Problem details → The answer must match the listing exactly, with every line written out again.
▼
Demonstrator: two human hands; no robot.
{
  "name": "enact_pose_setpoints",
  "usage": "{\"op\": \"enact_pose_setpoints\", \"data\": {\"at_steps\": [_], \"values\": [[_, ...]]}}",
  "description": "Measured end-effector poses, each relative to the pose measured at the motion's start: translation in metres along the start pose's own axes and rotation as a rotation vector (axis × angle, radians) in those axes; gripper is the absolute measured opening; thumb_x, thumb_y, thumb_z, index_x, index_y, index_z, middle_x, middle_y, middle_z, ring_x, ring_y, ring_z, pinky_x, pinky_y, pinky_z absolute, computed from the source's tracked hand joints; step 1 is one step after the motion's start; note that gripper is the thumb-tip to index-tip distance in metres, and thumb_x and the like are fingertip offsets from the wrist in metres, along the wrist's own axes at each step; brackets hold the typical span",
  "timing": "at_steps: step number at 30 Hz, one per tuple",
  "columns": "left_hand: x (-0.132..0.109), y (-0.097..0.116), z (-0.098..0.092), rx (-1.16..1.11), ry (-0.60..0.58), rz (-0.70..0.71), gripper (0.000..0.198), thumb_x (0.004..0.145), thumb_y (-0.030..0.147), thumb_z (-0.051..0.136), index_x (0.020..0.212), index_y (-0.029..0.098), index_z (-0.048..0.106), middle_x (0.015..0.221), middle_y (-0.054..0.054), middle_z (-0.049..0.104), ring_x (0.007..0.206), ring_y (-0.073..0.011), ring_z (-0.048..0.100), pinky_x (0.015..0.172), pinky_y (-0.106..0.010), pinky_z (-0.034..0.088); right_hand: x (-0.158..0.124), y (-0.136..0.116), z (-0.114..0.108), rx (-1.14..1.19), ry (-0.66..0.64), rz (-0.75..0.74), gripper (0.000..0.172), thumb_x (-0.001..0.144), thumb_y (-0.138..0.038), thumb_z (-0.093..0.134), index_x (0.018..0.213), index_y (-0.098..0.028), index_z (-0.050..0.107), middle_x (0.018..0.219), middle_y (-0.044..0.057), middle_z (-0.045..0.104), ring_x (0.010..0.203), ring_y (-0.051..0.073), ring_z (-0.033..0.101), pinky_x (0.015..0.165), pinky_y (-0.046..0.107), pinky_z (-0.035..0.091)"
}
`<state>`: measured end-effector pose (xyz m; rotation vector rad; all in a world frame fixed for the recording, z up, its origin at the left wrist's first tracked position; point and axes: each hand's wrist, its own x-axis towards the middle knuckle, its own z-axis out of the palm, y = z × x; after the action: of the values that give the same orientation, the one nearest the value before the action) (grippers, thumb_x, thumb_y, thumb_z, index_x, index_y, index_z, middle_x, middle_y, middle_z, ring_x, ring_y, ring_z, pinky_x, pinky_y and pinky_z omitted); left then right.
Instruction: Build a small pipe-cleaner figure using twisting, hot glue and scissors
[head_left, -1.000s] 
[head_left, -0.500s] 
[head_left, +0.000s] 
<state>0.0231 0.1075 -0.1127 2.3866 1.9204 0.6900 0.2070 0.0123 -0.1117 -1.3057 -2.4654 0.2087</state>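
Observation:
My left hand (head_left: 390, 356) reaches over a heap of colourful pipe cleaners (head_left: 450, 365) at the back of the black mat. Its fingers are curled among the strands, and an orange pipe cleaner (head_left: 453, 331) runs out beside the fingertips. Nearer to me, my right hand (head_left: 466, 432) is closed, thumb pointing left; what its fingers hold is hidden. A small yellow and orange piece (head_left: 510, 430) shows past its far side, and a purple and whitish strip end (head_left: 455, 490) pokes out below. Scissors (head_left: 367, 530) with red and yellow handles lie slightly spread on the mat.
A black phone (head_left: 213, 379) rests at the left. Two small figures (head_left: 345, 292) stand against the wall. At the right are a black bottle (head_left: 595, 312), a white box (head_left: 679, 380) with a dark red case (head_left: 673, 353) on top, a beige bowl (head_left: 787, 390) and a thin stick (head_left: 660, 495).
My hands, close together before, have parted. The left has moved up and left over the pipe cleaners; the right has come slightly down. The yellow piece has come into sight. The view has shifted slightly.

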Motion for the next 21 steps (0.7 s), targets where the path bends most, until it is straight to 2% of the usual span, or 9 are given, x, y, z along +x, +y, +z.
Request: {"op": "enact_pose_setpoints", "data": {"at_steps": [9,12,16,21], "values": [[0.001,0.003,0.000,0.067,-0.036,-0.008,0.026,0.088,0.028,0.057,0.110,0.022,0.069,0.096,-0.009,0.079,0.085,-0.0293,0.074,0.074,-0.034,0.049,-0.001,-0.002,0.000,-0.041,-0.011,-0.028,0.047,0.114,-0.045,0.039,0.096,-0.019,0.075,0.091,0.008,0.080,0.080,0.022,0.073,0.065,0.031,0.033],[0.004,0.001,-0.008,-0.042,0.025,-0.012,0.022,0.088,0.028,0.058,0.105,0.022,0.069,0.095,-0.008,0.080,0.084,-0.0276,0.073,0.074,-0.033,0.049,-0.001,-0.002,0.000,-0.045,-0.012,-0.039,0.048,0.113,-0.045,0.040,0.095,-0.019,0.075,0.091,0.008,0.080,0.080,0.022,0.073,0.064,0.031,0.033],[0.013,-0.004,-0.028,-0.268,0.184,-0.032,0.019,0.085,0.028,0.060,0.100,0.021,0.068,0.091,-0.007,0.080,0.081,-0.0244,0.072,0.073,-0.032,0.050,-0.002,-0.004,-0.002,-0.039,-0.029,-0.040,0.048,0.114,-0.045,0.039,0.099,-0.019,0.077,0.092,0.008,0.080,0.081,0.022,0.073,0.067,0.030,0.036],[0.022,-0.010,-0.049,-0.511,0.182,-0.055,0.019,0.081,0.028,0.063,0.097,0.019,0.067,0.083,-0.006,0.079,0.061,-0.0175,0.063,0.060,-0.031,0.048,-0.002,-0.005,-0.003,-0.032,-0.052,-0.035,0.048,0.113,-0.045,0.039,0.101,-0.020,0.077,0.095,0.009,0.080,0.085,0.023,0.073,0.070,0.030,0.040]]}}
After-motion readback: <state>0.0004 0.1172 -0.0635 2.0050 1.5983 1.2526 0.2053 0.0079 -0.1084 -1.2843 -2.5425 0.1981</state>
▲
Answer to this problem →
Demonstrator: two human hands; no robot.
{
  "name": "enact_pose_setpoints",
  "usage": "{\"op\": \"enact_pose_setpoints\", \"data\": {\"at_steps\": [_], \"values\": [[_, ...]]}}",
  "description": "Measured end-effector poses, each relative to the pose measured at the motion's start: translation in metres along the start pose's own axes and rotation as a rotation vector (axis × angle, radians) in those axes; gripper is the absolute measured opening; thumb_x, thumb_y, thumb_z, index_x, index_y, index_z, middle_x, middle_y, middle_z, ring_x, ring_y, ring_z, pinky_x, pinky_y, pinky_z absolute, computed from the source's tracked hand joints; step 1 is one step after the motion's start; note that gripper is the thumb-tip to index-tip distance in metres, and thumb_x and the like are fingertip offsets from the wrist in metres, along the wrist's own axes at each step; brackets hold the typical span",
  "timing": "at_steps: step number at 30 Hz, one per tuple",
  "columns": "left_hand: x (-0.132..0.109), y (-0.097..0.116), z (-0.098..0.092), rx (-1.16..1.11), ry (-0.60..0.58), rz (-0.70..0.71), gripper (0.000..0.198), thumb_x (0.004..0.145), thumb_y (-0.030..0.147), thumb_z (-0.051..0.136), index_x (0.020..0.212), index_y (-0.029..0.098), index_z (-0.048..0.106), middle_x (0.015..0.221), middle_y (-0.054..0.054), middle_z (-0.049..0.104), ring_x (0.007..0.206), ring_y (-0.073..0.011), ring_z (-0.048..0.100), pinky_x (0.015..0.172), pinky_y (-0.106..0.010), pinky_z (-0.034..0.088); right_hand: x (-0.158..0.124), y (-0.136..0.116), z (-0.114..0.108), rx (-1.14..1.19), ry (-0.66..0.64), rz (-0.75..0.74), gripper (0.000..0.172), thumb_x (-0.001..0.144), thumb_y (-0.138..0.038), thumb_z (-0.093..0.134), index_x (0.018..0.213), index_y (-0.098..0.028), index_z (-0.050..0.107), middle_x (0.018..0.219), middle_y (-0.044..0.057), middle_z (-0.045..0.104), ring_x (0.010..0.203), ring_y (-0.051..0.073), ring_z (-0.033..0.101), pinky_x (0.015..0.165), pinky_y (-0.046..0.107), pinky_z (-0.035..0.091)"
}
`<state>`: measured end-effector pose (xyz m; rotation vector rad; all in a world frame fixed for the recording, z up, its origin at the left wrist's first tracked position; point and axes: each hand's wrist, its own x-axis towards the middle knuckle, its own z-axis out of the palm, y = z × x; after the action: of the values that give the same orientation, the one nearest the value before the action) (grippers, thumb_x, thumb_y, thumb_z, index_x, index_y, index_z, middle_x, middle_y, middle_z, ring_x, ring_y, ring_z, pinky_x, pinky_y and pinky_z omitted); left then right.
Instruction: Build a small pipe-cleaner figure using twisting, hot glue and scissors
[head_left, -1.000s] 
[head_left, -0.500s] 
[head_left, +0.000s] 
<state>0.0231 0.1075 -0.1127 2.3866 1.9204 0.6900 0.2070 0.0123 -0.1117 -1.3057 -2.4654 0.2087</state>
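Observation:
My left hand (head_left: 390, 356) reaches over a heap of colourful pipe cleaners (head_left: 450, 365) at the back of the black mat. Its fingers are curled among the strands, and an orange pipe cleaner (head_left: 453, 331) runs out beside the fingertips. Nearer to me, my right hand (head_left: 466, 432) is closed, thumb pointing left; what its fingers hold is hidden. A small yellow and orange piece (head_left: 510, 430) shows past its far side, and a purple and whitish strip end (head_left: 455, 490) pokes out below. Scissors (head_left: 367, 530) with red and yellow handles lie slightly spread on the mat.
A black phone (head_left: 213, 379) rests at the left. Two small figures (head_left: 345, 292) stand against the wall. At the right are a black bottle (head_left: 595, 312), a white box (head_left: 679, 380) with a dark red case (head_left: 673, 353) on top, a beige bowl (head_left: 787, 390) and a thin stick (head_left: 660, 495).
My hands, close together before, have parted. The left has moved up and left over the pipe cleaners; the right has come slightly down. The yellow piece has come into sight. The view has shifted slightly.
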
Motion for the next 21 steps (0.7 s), targets where the path bends most, until it is straight to 2% of the usual span, or 9 are given, x, y, z along +x, +y, +z.
Request: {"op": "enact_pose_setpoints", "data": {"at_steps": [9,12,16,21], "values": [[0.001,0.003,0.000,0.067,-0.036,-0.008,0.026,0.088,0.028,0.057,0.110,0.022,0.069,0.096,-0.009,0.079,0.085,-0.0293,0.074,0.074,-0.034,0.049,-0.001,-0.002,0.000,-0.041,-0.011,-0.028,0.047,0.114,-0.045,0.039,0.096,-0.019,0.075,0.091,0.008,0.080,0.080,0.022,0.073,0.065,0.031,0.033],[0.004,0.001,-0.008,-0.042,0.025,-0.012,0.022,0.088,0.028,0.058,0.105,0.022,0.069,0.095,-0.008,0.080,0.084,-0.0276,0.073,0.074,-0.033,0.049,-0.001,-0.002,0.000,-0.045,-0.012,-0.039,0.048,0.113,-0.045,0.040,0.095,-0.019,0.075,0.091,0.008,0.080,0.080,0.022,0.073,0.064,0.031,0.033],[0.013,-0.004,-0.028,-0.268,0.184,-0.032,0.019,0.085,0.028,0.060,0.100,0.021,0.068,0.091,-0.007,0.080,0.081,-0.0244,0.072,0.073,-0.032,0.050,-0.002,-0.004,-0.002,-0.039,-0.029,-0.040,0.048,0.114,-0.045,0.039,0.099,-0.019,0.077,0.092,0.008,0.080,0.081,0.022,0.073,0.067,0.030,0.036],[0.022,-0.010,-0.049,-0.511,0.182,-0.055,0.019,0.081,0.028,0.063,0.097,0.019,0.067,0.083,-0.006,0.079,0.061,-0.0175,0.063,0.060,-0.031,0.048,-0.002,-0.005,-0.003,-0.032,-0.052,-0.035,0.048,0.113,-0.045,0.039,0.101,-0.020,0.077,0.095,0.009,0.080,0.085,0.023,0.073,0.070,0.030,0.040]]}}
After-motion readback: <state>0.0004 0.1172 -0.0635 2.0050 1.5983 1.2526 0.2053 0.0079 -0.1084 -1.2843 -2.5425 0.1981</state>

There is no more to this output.